YOUR ASSIGNMENT: Give only the number of lines below that contain the word "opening".
━━━━━ DATA PROVIDED ━━━━━
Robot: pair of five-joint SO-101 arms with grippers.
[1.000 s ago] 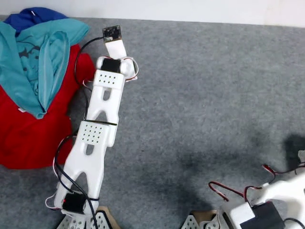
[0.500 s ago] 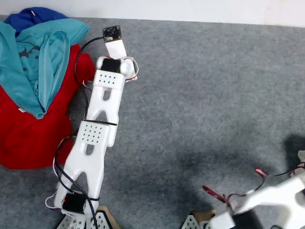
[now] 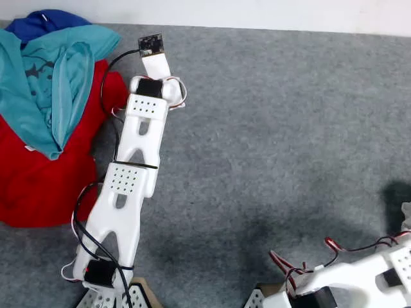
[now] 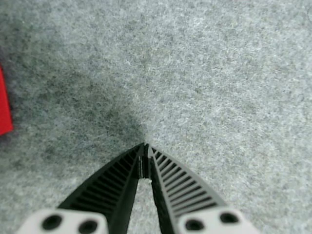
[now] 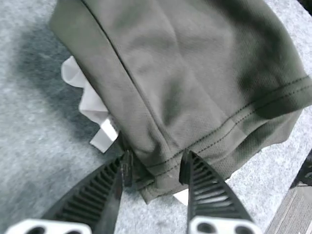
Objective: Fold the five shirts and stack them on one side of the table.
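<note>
Left gripper [image 4: 145, 149] pinched fully shut, ribbed tips pressed together with nothing between them, poised low over the bare grey table [image 4: 209, 73]. Near it, a sliver of the red shirt [image 4: 4, 105].

Right gripper [image 5: 156, 165] spread partly open, gripping nothing, its two fingers standing either side of the stitched hem of an olive shirt [image 5: 190, 73]; cannot tell whether the tips touch the cloth. Beneath that olive shirt, one white shirt [image 5: 91, 105], peeking out along one side and again under the hem.

From above: two white arms side by side. Left arm [image 3: 138, 144] stretched out long across the table, its wrist beside a heap of three shirts in the far left corner. In that heap, the red shirt at the bottom and spread widest, a teal shirt [image 3: 38, 96] rumpled over it, a blue shirt [image 3: 42, 22] bunched at the far edge, partly under the teal. Right arm [image 3: 359, 282] folded low at the near right corner, well apart from the heap.

Five shirts in all: three heaped on the left, two at the right gripper. None of the heaped three folded.
</note>
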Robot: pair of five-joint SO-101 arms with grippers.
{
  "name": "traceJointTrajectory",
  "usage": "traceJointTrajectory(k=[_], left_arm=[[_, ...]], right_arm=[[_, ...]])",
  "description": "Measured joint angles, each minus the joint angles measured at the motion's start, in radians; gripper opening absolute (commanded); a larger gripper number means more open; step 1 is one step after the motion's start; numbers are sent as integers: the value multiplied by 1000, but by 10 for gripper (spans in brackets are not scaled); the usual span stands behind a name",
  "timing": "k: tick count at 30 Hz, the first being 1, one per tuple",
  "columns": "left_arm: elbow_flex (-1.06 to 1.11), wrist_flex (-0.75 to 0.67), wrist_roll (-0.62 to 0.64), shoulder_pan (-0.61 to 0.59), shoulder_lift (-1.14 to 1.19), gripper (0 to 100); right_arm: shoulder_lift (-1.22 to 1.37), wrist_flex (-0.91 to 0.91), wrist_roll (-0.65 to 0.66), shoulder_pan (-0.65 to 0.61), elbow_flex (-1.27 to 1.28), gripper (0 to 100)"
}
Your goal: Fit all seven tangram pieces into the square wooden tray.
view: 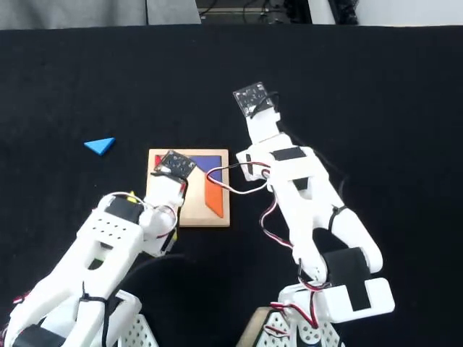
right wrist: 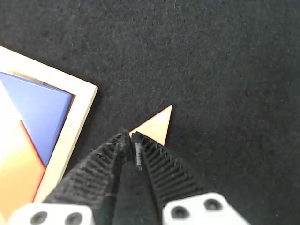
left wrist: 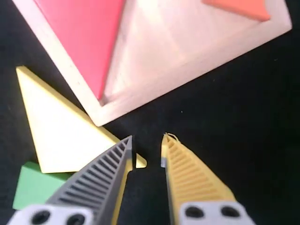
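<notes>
High view: the wooden tray [view: 206, 223] sits mid-desk [view: 376, 87], holding an orange piece [view: 213, 196] among others; a blue triangle [view: 99, 145] lies well apart from it

Left wrist view: the left gripper [left wrist: 147, 150], slightly open, straddles one corner of a yellow triangle [left wrist: 61, 131] beside the tray, gripping nothing

Right wrist view: the right gripper [right wrist: 130, 139], closed and empty, touches a pale triangle [right wrist: 157, 125] near the tray

Black table [view: 376, 87]; pale wooden tray [left wrist: 178, 51]; in it a red triangle [left wrist: 84, 37], blue piece [right wrist: 42, 112], orange piece [view: 213, 196]. Outside: yellow triangle [left wrist: 61, 126], green piece [left wrist: 35, 190], blue triangle [view: 100, 145], peach triangle [right wrist: 157, 125]. Left gripper [left wrist: 147, 140] ribbed grey and yellow; right gripper [right wrist: 130, 138] ribbed black.
</notes>
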Motion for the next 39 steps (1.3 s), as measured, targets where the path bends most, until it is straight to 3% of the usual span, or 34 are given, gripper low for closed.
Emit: traceJointTrajectory(k=[20, 26, 33, 39], left_arm=[[86, -130, 0, -9, 0, 116], [63, -130, 3, -115, 115, 116], [26, -130, 2, -150, 172, 116], [29, -130, -176, -354, 135, 116]], right_arm=[[0, 0, 0, 0, 2, 11], [0, 0, 0, 0, 2, 11], [0, 0, 0, 0, 2, 11], [0, 0, 0, 0, 2, 11]])
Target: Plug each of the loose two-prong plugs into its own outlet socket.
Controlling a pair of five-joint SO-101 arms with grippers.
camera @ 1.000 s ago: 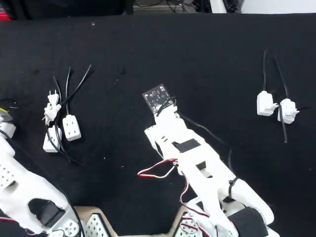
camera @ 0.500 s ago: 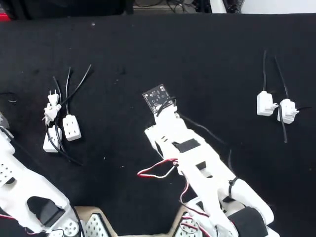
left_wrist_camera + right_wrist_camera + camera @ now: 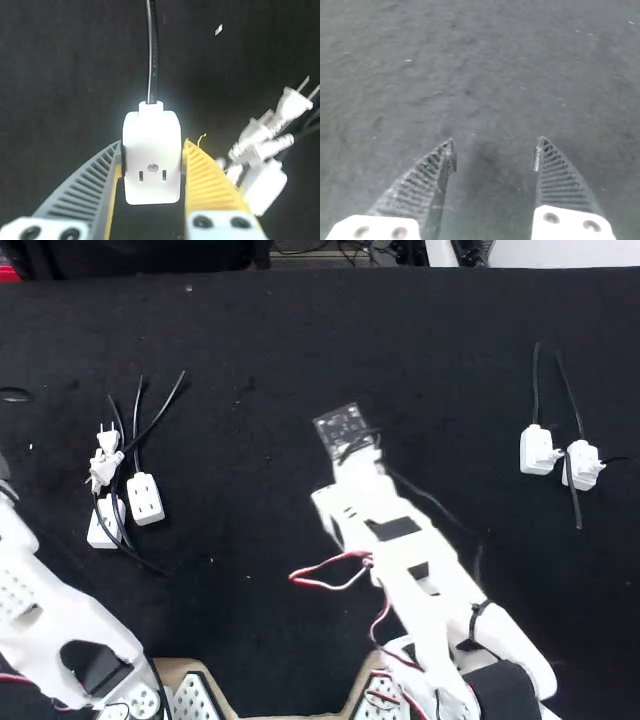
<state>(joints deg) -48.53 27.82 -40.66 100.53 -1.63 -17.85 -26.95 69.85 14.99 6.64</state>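
Note:
My left gripper [image 3: 152, 150] is shut on a white outlet socket [image 3: 151, 167] with a black cord; its slotted face points at the camera. Just beyond it lie loose white two-prong plugs [image 3: 292, 102] and another white socket [image 3: 267, 186]. From above, that cluster shows a plug [image 3: 104, 440], a second plug [image 3: 100, 473] and two sockets [image 3: 145, 498] [image 3: 103, 527] with tangled black cords. The left arm [image 3: 40, 620] sits at the table's lower left. My right gripper [image 3: 495, 145] stands open over bare black cloth, mid-table on the right arm [image 3: 390, 540].
Two more white cord ends [image 3: 537, 450] [image 3: 581, 465] lie side by side at the right; I cannot tell whether they are joined. The black cloth [image 3: 330, 330] covers the table. Red and white wires [image 3: 325, 575] loop off the right arm.
The right arm has swung a little to the right and farther out. The left arm's end has slipped past the left edge of the high view.

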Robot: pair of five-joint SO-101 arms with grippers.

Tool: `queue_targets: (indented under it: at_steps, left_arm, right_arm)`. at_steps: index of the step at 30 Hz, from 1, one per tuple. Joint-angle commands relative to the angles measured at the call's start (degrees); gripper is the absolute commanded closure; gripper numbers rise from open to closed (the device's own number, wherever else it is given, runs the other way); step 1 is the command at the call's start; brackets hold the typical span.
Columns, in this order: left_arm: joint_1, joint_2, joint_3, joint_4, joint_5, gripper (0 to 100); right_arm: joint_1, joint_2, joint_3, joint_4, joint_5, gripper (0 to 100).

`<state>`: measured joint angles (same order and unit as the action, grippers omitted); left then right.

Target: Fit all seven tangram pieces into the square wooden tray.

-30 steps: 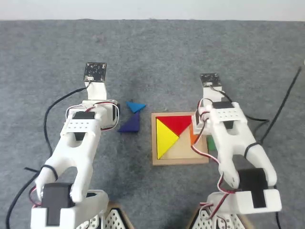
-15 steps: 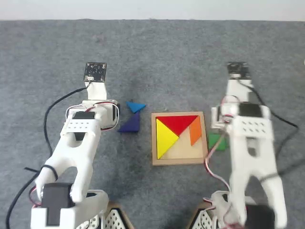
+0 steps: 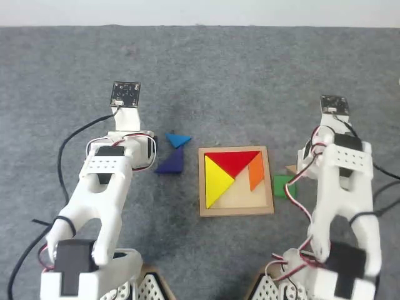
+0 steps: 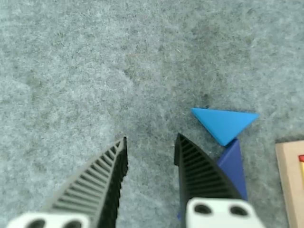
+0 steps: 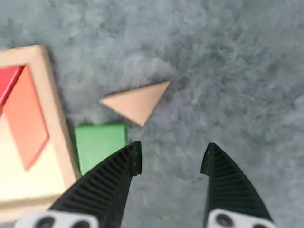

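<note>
1. The right gripper, fingers apart and empty, hangs by the green square, which lies just beside the right edge of the tray; a grab could shove the tray.
2. The left gripper, fingers apart, risks catching the light-blue triangle and the dark-blue triangle together.

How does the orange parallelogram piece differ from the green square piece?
The orange parallelogram piece is seated inside the square wooden tray, beside the red triangle; the green square piece lies outside it on the grey mat, by the tray's right wall. The orange piece is slanted, the green one right-angled. Both lie flat, unheld.
</note>
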<state>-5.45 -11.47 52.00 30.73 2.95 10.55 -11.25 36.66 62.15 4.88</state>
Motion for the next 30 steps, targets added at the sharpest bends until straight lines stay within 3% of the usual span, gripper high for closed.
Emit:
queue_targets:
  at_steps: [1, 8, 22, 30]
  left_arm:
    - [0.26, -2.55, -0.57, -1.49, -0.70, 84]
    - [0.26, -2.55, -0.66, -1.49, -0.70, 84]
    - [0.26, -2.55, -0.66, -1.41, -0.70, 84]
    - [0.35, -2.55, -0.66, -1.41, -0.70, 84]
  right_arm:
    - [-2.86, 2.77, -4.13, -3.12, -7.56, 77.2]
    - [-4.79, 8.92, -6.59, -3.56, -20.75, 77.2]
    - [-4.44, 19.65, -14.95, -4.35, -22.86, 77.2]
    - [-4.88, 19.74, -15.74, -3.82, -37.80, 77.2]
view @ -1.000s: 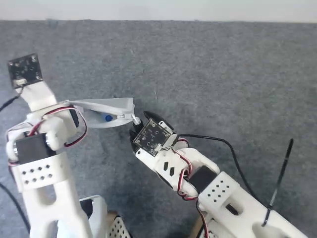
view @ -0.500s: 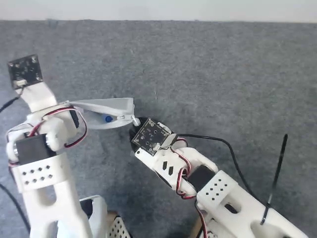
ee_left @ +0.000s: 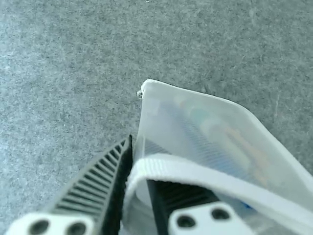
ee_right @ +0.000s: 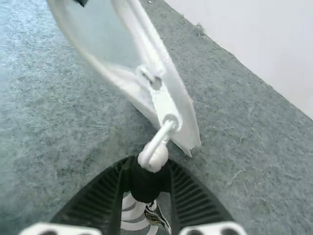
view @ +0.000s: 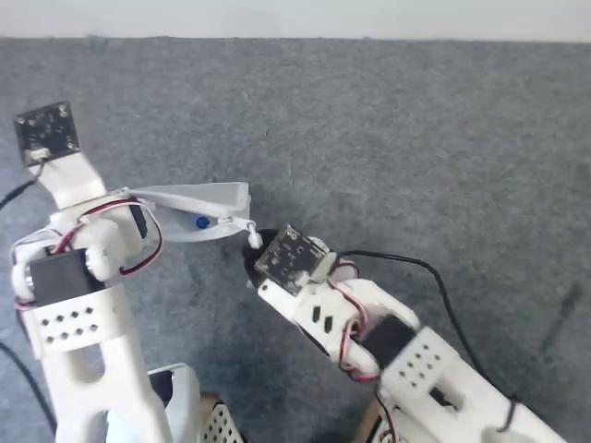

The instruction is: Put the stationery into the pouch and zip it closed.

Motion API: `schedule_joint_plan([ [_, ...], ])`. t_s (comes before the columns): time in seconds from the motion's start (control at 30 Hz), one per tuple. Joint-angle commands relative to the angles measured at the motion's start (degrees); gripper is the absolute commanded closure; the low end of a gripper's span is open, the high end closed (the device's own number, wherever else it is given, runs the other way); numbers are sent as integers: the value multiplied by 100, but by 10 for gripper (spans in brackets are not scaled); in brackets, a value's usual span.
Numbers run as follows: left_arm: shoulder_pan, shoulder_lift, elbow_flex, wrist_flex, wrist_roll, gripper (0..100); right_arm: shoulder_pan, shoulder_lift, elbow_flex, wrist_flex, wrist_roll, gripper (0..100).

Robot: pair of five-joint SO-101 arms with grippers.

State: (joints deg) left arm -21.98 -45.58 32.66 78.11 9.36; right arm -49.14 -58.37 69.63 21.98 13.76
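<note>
Right gripper [ee_right: 146,171] is pressed together on the zipper pull [ee_right: 154,155], at the right end of the pouch [view: 199,205]. The pouch lies left of that gripper, long axis left-right, at the near left of the grey mat [view: 416,138]. Left gripper [ee_left: 139,193] is clamped on the pouch's left edge, so it anchors and the right does the pulling. The slider [ee_right: 155,82] sits close to the right corner, so I judge little travel is left, straight right along the axis. Pouch is translucent white, with the stationery [ee_left: 215,142] showing through and a blue piece [view: 200,222] near the zip.
</note>
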Motion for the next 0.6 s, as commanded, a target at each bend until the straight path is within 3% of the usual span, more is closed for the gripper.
schedule_joint_plan([
  [0.0,-18,-141,-40,-176,-53,989,-198,-840,-369,716,-18,991],
  [0.2,-9,-141,-84,-185,-62,973,-734,-1209,-378,1648,554,991],
  [0.4,26,-141,-409,-255,-53,797,-1332,-1560,-413,2563,862,991],
  [0.5,448,-141,-690,-220,-185,783,-1631,-1903,-413,2976,941,991],
  [0.57,853,-141,-804,-220,-642,783,-1815,-2176,-413,3231,941,991],
])
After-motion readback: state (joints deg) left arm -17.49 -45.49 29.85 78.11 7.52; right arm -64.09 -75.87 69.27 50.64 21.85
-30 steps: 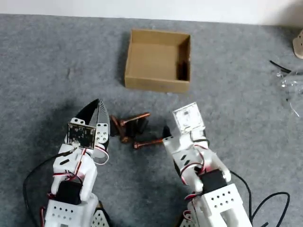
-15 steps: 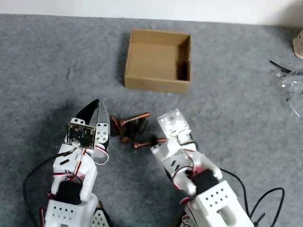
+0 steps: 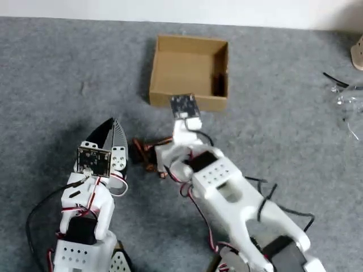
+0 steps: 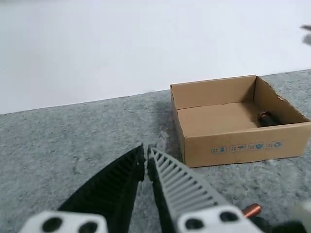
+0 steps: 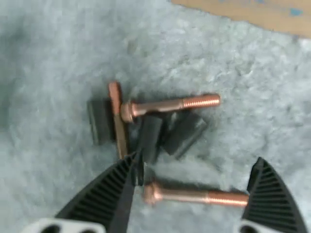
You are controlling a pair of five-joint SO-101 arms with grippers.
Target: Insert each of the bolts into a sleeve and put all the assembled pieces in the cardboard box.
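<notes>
The right arm [image 3: 227, 187] has just swung in. A second ago it hung back from the cardboard box [image 4: 194, 145], off to one end of the parts pile with its tip at the end of a bolt. Now it stretches right over the pile, wrist camera almost up against the box's front wall.

The right gripper [image 5: 197, 165] is spread wide over the loose parts, and the first bolt [image 5: 194, 196] lies across the gap between its jaws, not gripped yet. A bit closer to the box there's a second bolt [image 5: 170, 106], a third bolt [image 5: 118, 121] crossing by its head, and the dark sleeves [image 5: 150, 131] bunched around them. None of the bolts looks seated in a sleeve, though with all the overlap I can't be sure.

The left gripper [image 4: 146, 151] has barely budged. It sits beside the pile, pointing toward the box, jaws pinched almost together with nothing in them.

The box stands on the grey carpet [image 3: 283, 141] just past the pile. A dark piece [image 4: 265, 118] with a coppery end already lies in one corner, likely a finished one.

My read is that this is the line-up for picking that first bolt, so the job's still early. One jaw tip is right by a sleeve's end, so closing could nudge it.
</notes>
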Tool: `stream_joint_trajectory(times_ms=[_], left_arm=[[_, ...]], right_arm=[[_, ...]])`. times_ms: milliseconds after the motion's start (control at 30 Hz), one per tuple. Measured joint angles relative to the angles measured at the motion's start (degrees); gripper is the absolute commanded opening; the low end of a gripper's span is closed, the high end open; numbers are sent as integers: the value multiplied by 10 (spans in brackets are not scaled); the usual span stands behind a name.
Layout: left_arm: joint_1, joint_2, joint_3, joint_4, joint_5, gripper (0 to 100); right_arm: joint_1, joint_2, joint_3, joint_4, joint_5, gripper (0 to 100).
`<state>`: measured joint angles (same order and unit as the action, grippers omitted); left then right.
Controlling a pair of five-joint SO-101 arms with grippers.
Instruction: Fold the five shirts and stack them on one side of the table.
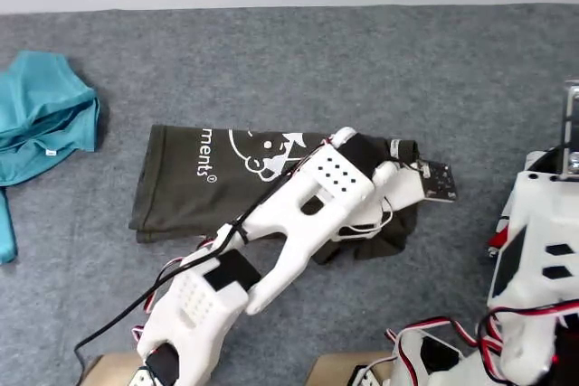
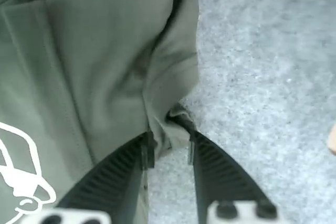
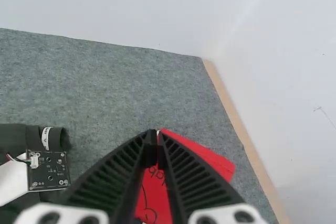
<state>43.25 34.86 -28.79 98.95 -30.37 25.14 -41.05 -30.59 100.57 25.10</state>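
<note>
A dark olive shirt (image 1: 208, 183) with a white print lies folded lengthwise in the middle of the grey table. My left arm stretches across it, and the left gripper (image 2: 169, 148) is at the shirt's right end, shut on a bunched hem of the olive shirt (image 2: 105, 61). The right gripper (image 3: 156, 139) is shut and hangs over a red shirt (image 3: 202, 163) near the table's right edge. A sliver of that red shirt (image 1: 496, 241) shows beside the right arm (image 1: 534, 259). A teal shirt (image 1: 41, 119) lies crumpled at the far left.
Grey carpet covers the table (image 1: 362, 70). Its wooden edge (image 3: 236, 114) runs close past the red shirt, with a white wall behind. The left arm's camera board (image 1: 439, 180) juts over the olive shirt's right end.
</note>
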Motion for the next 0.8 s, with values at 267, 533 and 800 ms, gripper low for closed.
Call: stream_joint_trajectory(times_ms=[267,533,800], left_arm=[[7,-8,5,0,26,119],[11,-8,60,-45,33,119],[11,-8,105,-106,47,98]], right_arm=[[0,0,0,0,0,12],[0,0,0,0,0,12],[0,0,0,0,0,12]])
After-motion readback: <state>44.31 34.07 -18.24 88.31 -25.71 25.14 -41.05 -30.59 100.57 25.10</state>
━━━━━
RESULT OF THE EXERCISE: 2